Dr. Lokendra Pal’s Paper Process Analysis
The roar of thousands of pounds of water draining…
The whirring of several large pumps…
The shouting of several dozen students…
All these sounds fill the department’s pilot plant every Monday afternoon in the Spring semester. The students mentioned are taking Dr. Lokendra Pal’s PSE 472 – Paper Process Analysis class. This course is the capstone course of the entire PSE curriculum and features a heavy hands-on lab component. For the students, every Monday presents a new opportunity to run the pilot paper machine.
For fourth year student Matthew Klassa, this class has been on his agenda for years. “I’ve been waiting for this class and looking forward to it ever since I decided to come to State for PSE. I remember Dr. Byrd and the seniors always telling us about it, and I always thought to myself, I want to do that! That sounds fun! And now I get to do it, and it definitely is as fun as I thought it would be.” Matthew’s looking forward to the class is not unique. Many students remember hearing of this class and have been looking forward to it for years. Another fourth year student Jenny Nguyen told us what makes this experience so unique. “I really enjoyed being able to work on the WolfPack Baby machine because it connects what we learn in our classes to what we see in industry all on a smaller scale that we can really interact with more. There’s also something super satisfying about being able to hold up a roll of product and say ‘wow I really made this!’”

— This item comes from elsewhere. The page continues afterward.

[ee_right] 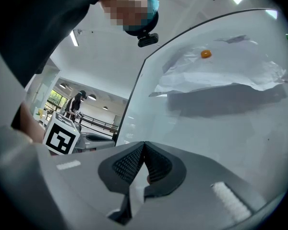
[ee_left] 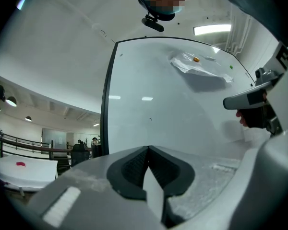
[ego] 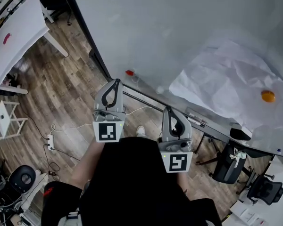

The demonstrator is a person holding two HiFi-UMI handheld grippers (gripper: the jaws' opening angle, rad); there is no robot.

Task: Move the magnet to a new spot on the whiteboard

Dr. Pal has set up the course to give students a comprehensive understanding of the entire paper machine process. Students rotate through six lab duties, including stock prep, wet end operations, dry end operations, paper machine operations (designed to give students experience as “operators” for the run), coating preparation and testing, and paper (quality) testing. Each set of duties includes hands-on work while the machine is running, calculations based on data collected during the run, and a short presentation to the class based on those observations and data.
Throughout the six machine runs this semester, students have produced a survey of different grades including book paper, bond paper, watercolor paper, SBS board, medium weight coated paper, and recycled linerboard. Fourth year student Heaven Davis said her favorite grade was recycled liner. She explained, “I have previously worked in a linerboard mill, so to see it on a smaller scale and really be able to understand the different machine changes required for liner rather than a different grade was really unique!”
Jesse Price, another fourth year in the program, provided us some insight on what truly makes this class stand out. “Running the Wolfpack Baby paper machine provides a surreal and entirely different lab experience than any other in my time at NC State. In typical labs, we are given a specific set of procedures that students follow in order to generate the numbers they need to finish the lab work. We do not deviate from those procedures and as long as we follow them, the exact numerical results we gather do not matter – there is only pressure to get numbers, and errors are generally forgiven. I found that those labs do not require much critical thinking, as all the thought has already been put into the procedures by someone else. Dr. Pal’s paper machine runs provided a whole new experience for those students who were used to the typical lab structure. Our purpose while running the machine was to first and foremost make good paper in a safe way – collecting data was only really a means to analyze, document, and improve our runs. Running the machine was an involved and evolving process, especially when there is difficulty in getting the sheet on the reel. If we cannot do that, Dr. Pal would tell students that are waiting to be able to take data to go record different unplanned data to help in troubleshooting. He would bring issues to groups such as, ‘Our basis weight is five pounds lighter than we need – here is the relation between valve opening and basis weight– go calculate how much of a change we need in the valve to reach the correct basis weight,’ and once they brought back the answer, he would make the change they suggested. The success of the run depends on those students’ calculations in the moment. This shift in labs from following procedures to adapting and improvising in order to meet a collective goal serves to help transition us from procedure following to problem solving that we’ll need in the future workforce. Synthesizing all of our learned knowledge to run the Wolfpack Baby is really a true test of our ability to adapt and apply what we have learned in the workplace. It signals the shift from following procedures to improvising around change. These are the things that take our education from academic to applied and practical.”
As exemplified by many students, PSE 472 is both a unique class and a unique experience. It is one of many things that sets apart the Paper Science & Engineering program at NC State from any other program or school.